▶ [Exercise description]:
Transcribe the following entries word for word. End with the line where "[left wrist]" appears.

########

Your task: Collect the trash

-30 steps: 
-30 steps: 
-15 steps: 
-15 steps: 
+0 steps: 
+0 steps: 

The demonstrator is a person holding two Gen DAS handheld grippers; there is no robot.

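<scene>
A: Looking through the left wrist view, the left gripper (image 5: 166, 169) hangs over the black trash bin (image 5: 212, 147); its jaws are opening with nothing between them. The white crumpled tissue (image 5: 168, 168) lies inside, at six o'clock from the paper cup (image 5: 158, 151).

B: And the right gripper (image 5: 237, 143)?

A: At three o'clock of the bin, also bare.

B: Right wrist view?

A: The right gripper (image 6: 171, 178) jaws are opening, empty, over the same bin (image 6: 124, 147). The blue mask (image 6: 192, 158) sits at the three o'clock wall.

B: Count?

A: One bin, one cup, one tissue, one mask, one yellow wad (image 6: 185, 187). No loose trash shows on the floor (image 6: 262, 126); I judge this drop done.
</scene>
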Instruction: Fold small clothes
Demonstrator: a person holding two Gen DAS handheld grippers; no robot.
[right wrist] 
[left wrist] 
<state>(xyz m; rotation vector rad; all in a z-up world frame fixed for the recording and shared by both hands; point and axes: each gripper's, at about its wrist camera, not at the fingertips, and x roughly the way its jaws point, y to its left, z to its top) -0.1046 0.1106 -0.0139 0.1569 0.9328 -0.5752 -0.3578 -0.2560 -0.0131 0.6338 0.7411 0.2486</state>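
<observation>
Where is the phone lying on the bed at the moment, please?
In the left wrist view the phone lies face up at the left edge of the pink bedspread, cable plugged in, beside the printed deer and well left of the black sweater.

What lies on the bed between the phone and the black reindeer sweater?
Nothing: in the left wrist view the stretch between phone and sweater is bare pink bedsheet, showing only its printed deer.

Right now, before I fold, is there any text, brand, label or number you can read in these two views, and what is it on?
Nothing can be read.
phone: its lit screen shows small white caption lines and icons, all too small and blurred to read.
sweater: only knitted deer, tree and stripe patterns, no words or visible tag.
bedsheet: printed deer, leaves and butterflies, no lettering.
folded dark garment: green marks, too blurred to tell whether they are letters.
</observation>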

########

▶ [Written answer]:
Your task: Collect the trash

-30 steps: 
-30 steps: 
-15 steps: 
-15 steps: 
+0 steps: 
+0 steps: 

The demonstrator is a person holding two Gen DAS handheld grippers; there is no robot.

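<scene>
A: Looking through the left wrist view, the left gripper (image 5: 166, 169) hangs over the black trash bin (image 5: 212, 147); its jaws are opening with nothing between them. The white crumpled tissue (image 5: 168, 168) lies inside, at six o'clock from the paper cup (image 5: 158, 151).

B: And the right gripper (image 5: 237, 143)?

A: At three o'clock of the bin, also bare.

B: Right wrist view?

A: The right gripper (image 6: 171, 178) jaws are opening, empty, over the same bin (image 6: 124, 147). The blue mask (image 6: 192, 158) sits at the three o'clock wall.

B: Count?

A: One bin, one cup, one tissue, one mask, one yellow wad (image 6: 185, 187). No loose trash shows on the floor (image 6: 262, 126); I judge this drop done.
</scene>
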Instruction: Fold small clothes
Demonstrator: a person holding two Gen DAS handheld grippers; no robot.
[right wrist] 
[left wrist] 

The exercise has no further content.